───── INFORMATION PROVIDED

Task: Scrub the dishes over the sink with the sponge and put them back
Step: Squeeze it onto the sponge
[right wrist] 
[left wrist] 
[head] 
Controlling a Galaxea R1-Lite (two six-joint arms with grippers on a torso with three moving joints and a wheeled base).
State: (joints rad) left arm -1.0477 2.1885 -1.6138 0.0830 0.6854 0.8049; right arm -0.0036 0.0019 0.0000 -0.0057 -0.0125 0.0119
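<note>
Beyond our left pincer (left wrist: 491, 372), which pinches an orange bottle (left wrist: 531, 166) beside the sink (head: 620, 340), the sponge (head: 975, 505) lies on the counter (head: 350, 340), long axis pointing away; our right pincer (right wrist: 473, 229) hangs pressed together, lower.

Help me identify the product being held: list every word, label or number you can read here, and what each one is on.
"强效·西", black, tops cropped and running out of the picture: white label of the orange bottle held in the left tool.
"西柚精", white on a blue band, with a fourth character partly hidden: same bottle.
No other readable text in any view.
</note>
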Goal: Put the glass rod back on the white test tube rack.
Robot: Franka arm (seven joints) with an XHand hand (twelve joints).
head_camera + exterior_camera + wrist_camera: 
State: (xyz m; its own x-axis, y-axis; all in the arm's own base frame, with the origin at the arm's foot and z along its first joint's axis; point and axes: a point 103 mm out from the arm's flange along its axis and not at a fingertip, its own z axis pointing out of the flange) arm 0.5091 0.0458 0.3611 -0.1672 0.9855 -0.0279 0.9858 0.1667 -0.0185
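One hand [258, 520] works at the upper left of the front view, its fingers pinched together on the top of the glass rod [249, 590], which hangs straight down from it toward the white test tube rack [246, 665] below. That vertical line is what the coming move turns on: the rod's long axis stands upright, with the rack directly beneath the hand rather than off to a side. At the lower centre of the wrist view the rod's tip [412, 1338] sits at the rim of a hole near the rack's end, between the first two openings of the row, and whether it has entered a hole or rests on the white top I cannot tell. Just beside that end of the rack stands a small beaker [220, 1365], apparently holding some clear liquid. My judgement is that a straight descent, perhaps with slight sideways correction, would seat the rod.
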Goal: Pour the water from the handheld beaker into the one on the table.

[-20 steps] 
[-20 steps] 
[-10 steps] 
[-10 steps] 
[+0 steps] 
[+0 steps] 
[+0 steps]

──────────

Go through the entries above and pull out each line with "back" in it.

• [FINAL ANSWER]:
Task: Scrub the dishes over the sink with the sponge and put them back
Goal: Put the glass rod back on the white test tube rack.

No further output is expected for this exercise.